◆ **ABOUT THIS EXERCISE**
From the first entry to the last, copy everything exactly except the pictures.

━━━━━ SUPPLIED MATERIAL

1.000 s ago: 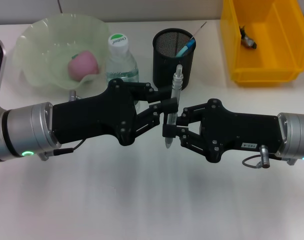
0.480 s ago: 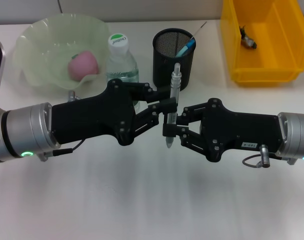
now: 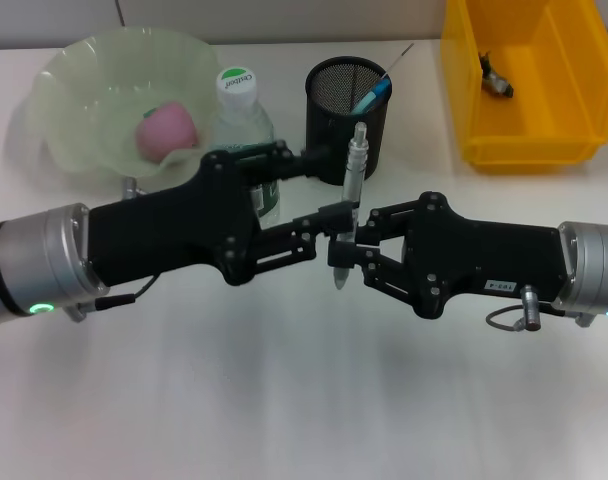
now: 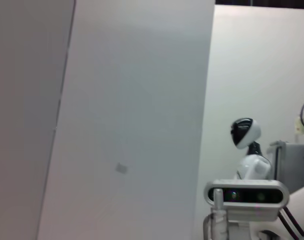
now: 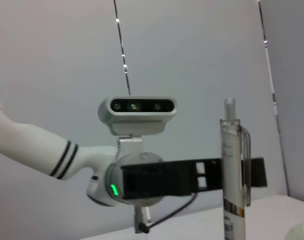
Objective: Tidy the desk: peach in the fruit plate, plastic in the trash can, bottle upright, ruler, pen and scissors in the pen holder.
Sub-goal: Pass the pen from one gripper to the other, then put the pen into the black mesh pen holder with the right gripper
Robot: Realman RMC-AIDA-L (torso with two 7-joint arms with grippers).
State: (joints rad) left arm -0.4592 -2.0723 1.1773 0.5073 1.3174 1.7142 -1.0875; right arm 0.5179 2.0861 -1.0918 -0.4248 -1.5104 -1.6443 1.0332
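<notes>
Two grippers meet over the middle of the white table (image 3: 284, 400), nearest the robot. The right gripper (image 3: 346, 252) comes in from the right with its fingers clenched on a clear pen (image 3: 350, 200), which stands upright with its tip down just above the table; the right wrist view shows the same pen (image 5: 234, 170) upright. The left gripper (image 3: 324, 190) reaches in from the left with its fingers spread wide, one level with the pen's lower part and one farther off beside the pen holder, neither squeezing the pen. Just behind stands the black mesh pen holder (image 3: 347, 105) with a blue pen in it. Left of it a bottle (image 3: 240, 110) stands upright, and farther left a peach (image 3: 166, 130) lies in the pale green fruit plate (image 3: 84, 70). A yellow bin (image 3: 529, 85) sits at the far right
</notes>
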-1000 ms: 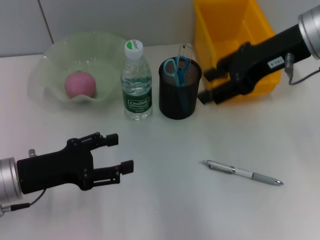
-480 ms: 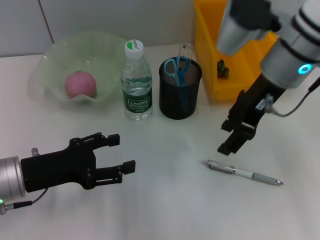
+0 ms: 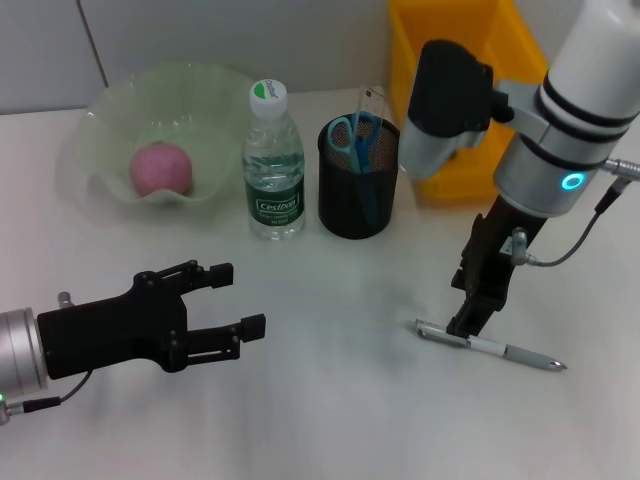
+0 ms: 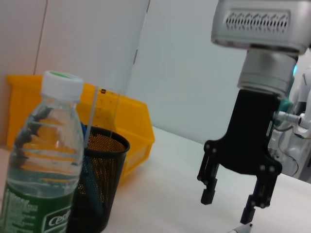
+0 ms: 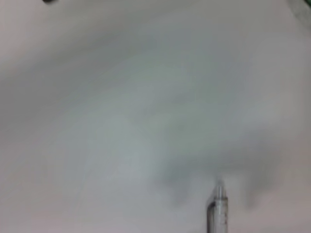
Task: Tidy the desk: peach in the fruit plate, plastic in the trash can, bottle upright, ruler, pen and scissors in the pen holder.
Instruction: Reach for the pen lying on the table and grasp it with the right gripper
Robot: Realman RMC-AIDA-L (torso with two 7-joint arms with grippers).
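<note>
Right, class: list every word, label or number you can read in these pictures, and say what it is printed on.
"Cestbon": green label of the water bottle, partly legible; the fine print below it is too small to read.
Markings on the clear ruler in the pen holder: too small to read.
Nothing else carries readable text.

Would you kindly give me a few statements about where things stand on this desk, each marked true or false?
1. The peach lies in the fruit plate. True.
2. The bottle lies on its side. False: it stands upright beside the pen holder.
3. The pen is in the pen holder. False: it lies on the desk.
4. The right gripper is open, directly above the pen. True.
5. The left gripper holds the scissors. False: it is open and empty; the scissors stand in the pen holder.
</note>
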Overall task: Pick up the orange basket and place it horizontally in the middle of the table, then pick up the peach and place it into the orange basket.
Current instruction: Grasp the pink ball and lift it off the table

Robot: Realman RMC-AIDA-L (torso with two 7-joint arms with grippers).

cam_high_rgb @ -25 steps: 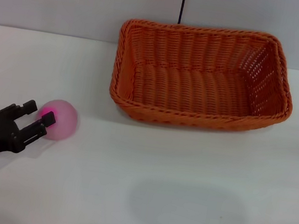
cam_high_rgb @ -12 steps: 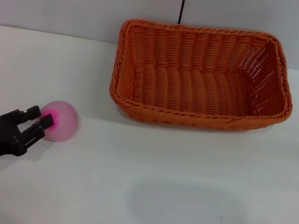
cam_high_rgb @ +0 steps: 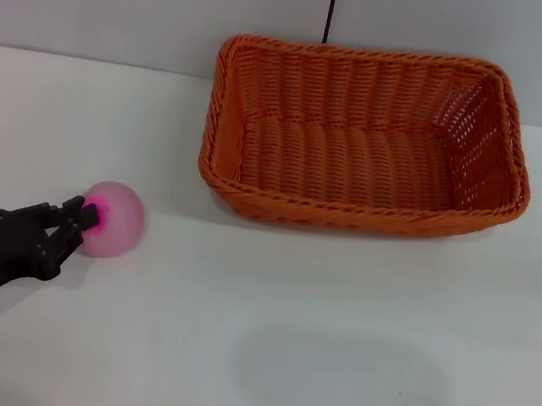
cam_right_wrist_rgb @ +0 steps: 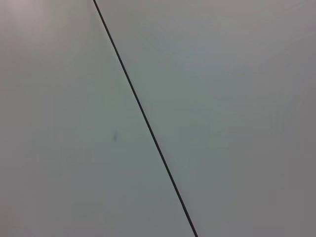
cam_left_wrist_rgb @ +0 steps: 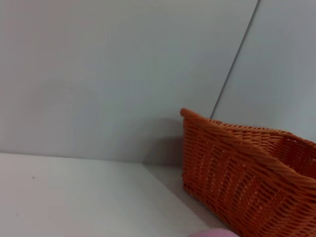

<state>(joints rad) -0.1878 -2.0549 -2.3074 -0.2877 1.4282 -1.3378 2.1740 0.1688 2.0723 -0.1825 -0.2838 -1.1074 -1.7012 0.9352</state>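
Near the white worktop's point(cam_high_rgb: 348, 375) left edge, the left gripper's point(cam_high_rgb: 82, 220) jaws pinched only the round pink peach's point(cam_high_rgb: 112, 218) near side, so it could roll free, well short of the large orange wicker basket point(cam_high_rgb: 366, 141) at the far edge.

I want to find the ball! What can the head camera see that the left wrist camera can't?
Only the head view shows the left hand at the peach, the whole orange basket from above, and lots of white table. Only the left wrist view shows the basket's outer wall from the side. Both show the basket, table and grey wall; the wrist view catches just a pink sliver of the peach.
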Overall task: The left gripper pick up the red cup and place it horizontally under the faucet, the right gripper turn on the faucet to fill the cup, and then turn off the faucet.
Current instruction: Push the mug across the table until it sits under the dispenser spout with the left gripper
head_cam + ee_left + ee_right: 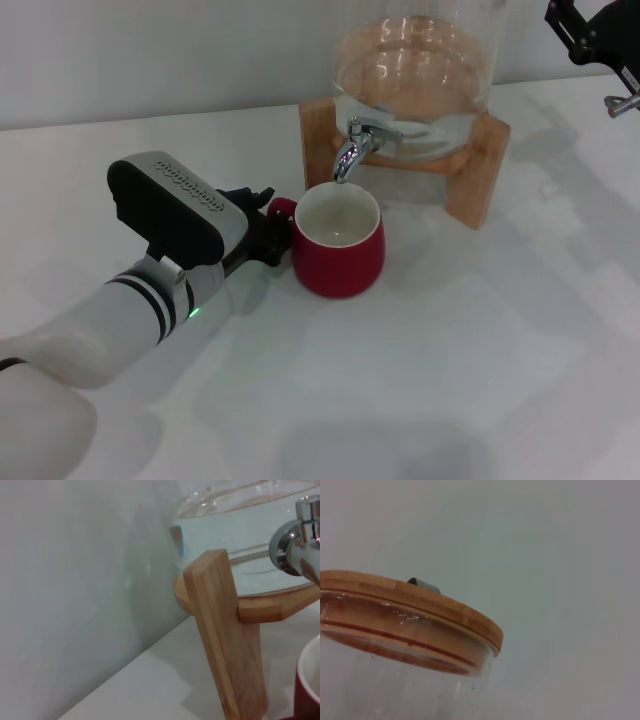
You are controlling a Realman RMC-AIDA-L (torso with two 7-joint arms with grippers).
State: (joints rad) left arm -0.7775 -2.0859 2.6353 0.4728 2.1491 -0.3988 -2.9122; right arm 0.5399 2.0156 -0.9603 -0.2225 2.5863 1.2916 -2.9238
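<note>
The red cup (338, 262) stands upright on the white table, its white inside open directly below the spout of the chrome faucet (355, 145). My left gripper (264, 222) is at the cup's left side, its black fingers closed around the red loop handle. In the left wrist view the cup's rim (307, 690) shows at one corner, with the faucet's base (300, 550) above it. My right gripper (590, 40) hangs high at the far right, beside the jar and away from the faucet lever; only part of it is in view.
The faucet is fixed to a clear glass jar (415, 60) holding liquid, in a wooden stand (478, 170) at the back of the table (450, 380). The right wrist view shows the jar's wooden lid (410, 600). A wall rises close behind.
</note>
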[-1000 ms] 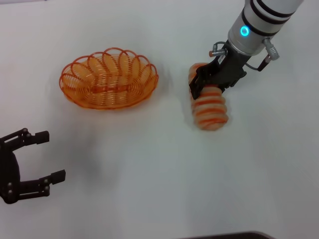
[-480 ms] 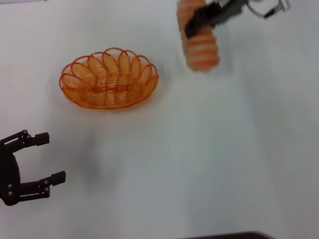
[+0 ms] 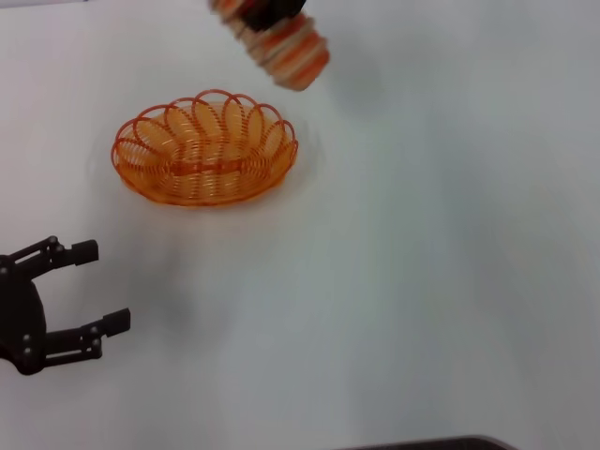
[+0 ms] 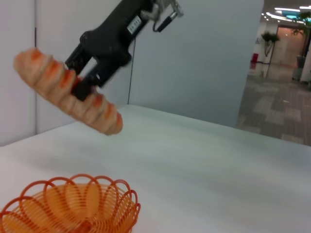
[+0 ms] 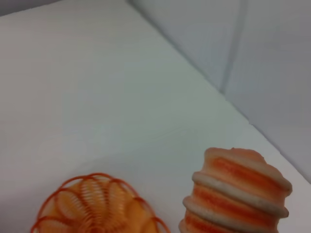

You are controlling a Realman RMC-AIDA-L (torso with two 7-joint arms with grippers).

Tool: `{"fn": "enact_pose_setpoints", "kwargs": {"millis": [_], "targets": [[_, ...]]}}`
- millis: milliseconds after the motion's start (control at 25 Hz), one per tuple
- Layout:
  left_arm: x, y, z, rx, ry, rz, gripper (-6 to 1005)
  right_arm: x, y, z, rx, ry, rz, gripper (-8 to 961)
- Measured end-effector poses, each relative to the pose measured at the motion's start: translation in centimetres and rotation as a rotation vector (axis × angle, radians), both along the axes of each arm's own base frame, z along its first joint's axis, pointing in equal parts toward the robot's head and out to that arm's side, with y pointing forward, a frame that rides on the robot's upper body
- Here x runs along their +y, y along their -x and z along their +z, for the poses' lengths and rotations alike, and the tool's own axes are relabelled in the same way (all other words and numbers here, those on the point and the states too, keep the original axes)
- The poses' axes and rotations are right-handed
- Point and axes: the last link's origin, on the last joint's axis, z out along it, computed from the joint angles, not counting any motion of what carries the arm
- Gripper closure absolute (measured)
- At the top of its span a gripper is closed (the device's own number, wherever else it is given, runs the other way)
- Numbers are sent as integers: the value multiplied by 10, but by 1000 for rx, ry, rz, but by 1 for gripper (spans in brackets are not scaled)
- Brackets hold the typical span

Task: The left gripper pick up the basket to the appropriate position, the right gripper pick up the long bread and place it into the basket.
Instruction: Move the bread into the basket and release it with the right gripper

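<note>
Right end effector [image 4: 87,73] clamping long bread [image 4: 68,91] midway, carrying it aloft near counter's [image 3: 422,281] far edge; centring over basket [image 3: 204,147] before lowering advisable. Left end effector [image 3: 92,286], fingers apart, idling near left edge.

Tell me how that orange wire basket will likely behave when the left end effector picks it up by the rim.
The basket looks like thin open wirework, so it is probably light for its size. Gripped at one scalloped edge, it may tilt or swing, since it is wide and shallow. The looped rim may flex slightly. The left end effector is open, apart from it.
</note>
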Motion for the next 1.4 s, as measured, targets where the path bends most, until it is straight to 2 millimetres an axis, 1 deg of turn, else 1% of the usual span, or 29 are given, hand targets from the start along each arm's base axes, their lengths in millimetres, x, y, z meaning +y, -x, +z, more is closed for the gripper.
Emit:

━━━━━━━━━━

◆ **ANSWER AREA**
1.000 s ago: 
0.480 s ago: 
now: 
now: 
now: 
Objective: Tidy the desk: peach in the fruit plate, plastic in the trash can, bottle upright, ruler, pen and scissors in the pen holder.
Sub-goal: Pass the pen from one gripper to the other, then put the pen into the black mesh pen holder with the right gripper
Robot: Realman RMC-AIDA-L (torso with two 7-joint arms with grippers).
State: (joints rad) left arm -0.4592 -2.0723 1.1773 0.5073 1.3174 1.7142 -1.0875; right arm 0.5179 2.0861 -1.0918 -0.4248 -1.5104 -1.6443 1.0332
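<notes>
Two grippers meet over the middle of the white table (image 3: 284, 400), nearest the robot. The right gripper (image 3: 346, 252) comes in from the right with its fingers clenched on a clear pen (image 3: 350, 200), which stands upright with its tip down just above the table; the right wrist view shows the same pen (image 5: 234, 170) upright. The left gripper (image 3: 324, 190) reaches in from the left with its fingers spread wide, one level with the pen's lower part and one farther off beside the pen holder, neither squeezing the pen. Just behind stands the black mesh pen holder (image 3: 347, 105) with a blue pen in it. Left of it a bottle (image 3: 240, 110) stands upright, and farther left a peach (image 3: 166, 130) lies in the pale green fruit plate (image 3: 84, 70). A yellow bin (image 3: 529, 85) sits at the far right
</notes>
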-1000 ms: 
-480 ms: 
+0 ms: 
+0 ms: 
+0 ms: 
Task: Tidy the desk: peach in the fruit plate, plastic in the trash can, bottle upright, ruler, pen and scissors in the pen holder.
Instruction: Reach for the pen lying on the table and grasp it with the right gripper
Robot: Realman RMC-AIDA-L (torso with two 7-joint arms with grippers).
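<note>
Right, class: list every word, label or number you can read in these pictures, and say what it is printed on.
"Cestbon": green label of the water bottle, partly legible; the fine print below it is too small to read.
Markings on the clear ruler in the pen holder: too small to read.
Nothing else carries readable text.

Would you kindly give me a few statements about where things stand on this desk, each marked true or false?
1. The peach lies in the fruit plate. True.
2. The bottle lies on its side. False: it stands upright beside the pen holder.
3. The pen is in the pen holder. False: it lies on the desk.
4. The right gripper is open, directly above the pen. True.
5. The left gripper holds the scissors. False: it is open and empty; the scissors stand in the pen holder.
</note>
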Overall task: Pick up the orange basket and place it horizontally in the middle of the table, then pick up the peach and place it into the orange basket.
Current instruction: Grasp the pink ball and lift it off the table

Robot: Realman RMC-AIDA-L (torso with two 7-joint arms with grippers).

cam_high_rgb @ -25 steps: 
cam_high_rgb @ -12 steps: 
cam_high_rgb @ +0 steps: 
cam_right_wrist_rgb @ +0 steps: 
cam_left_wrist_rgb @ +0 steps: 

<state>(joints rad) -0.1878 -2.0549 -2.3074 -0.2877 1.4282 -1.3378 2.1740 0.1688 2.0723 -0.1825 -0.2838 -1.1074 -1.7012 0.9352</state>
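Near the white worktop's point(cam_high_rgb: 348, 375) left edge, the left gripper's point(cam_high_rgb: 82, 220) jaws pinched only the round pink peach's point(cam_high_rgb: 112, 218) near side, so it could roll free, well short of the large orange wicker basket point(cam_high_rgb: 366, 141) at the far edge.

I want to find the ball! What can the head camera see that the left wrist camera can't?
Only the head view shows the left hand at the peach, the whole orange basket from above, and lots of white table. Only the left wrist view shows the basket's outer wall from the side. Both show the basket, table and grey wall; the wrist view catches just a pink sliver of the peach.
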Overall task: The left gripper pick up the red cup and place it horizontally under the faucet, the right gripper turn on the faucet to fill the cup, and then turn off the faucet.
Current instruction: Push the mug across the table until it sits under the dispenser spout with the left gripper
head_cam + ee_left + ee_right: 
You are controlling a Realman RMC-AIDA-L (torso with two 7-joint arms with grippers).
State: (joints rad) left arm -0.7775 -2.0859 2.6353 0.4728 2.1491 -0.3988 -2.9122; right arm 0.5399 2.0156 -0.9603 -0.2225 2.5863 1.2916 -2.9238
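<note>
The red cup (338, 262) stands upright on the white table, its white inside open directly below the spout of the chrome faucet (355, 145). My left gripper (264, 222) is at the cup's left side, its black fingers closed around the red loop handle. In the left wrist view the cup's rim (307, 690) shows at one corner, with the faucet's base (300, 550) above it. My right gripper (590, 40) hangs high at the far right, beside the jar and away from the faucet lever; only part of it is in view.
The faucet is fixed to a clear glass jar (415, 60) holding liquid, in a wooden stand (478, 170) at the back of the table (450, 380). The right wrist view shows the jar's wooden lid (410, 600). A wall rises close behind.
</note>
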[-1000 ms] 
[-480 ms] 
[+0 ms] 
[+0 ms] 
[+0 ms] 

You are controlling a Realman RMC-AIDA-L (torso with two 7-joint arms with grippers).

Tool: `{"fn": "enact_pose_setpoints", "kwargs": {"millis": [_], "targets": [[_, ...]]}}`
- millis: milliseconds after the motion's start (control at 25 Hz), one per tuple
- Layout:
  left_arm: x, y, z, rx, ry, rz, gripper (-6 to 1005)
  right_arm: x, y, z, rx, ry, rz, gripper (-8 to 961)
- Measured end-effector poses, each relative to the pose measured at the motion's start: translation in centimetres and rotation as a rotation vector (axis × angle, radians), both along the axes of each arm's own base frame, z along its first joint's axis, pointing in equal parts toward the robot's head and out to that arm's side, with y pointing forward, a frame that rides on the robot's upper body
- Here x runs along their +y, y along their -x and z along their +z, for the poses' lengths and rotations alike, and the tool's own axes are relabelled in the same way (all other words and numbers here, those on the point and the states too, keep the original axes)
- The poses' axes and rotations are right-handed
- Point and axes: the last link's origin, on the last joint's axis, z out along it, computed from the joint angles, not counting any motion of what carries the arm
- Gripper closure absolute (measured)
- At the top of its span a gripper is closed (the device's own number, wherever else it is given, runs the other way)
- Numbers are sent as integers: the value multiplied by 10, but by 1000 for rx, ry, rz, but by 1 for gripper (spans in brackets are not scaled)
- Brackets hold the typical span

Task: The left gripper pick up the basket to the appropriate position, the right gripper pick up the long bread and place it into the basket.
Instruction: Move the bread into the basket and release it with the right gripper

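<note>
Right end effector [image 4: 87,73] clamping long bread [image 4: 68,91] midway, carrying it aloft near counter's [image 3: 422,281] far edge; centring over basket [image 3: 204,147] before lowering advisable. Left end effector [image 3: 92,286], fingers apart, idling near left edge.

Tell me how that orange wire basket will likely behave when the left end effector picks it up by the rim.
The basket looks like thin open wirework, so it is probably light for its size. Gripped at one scalloped edge, it may tilt or swing, since it is wide and shallow. The looped rim may flex slightly. The left end effector is open, apart from it.
</note>
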Motion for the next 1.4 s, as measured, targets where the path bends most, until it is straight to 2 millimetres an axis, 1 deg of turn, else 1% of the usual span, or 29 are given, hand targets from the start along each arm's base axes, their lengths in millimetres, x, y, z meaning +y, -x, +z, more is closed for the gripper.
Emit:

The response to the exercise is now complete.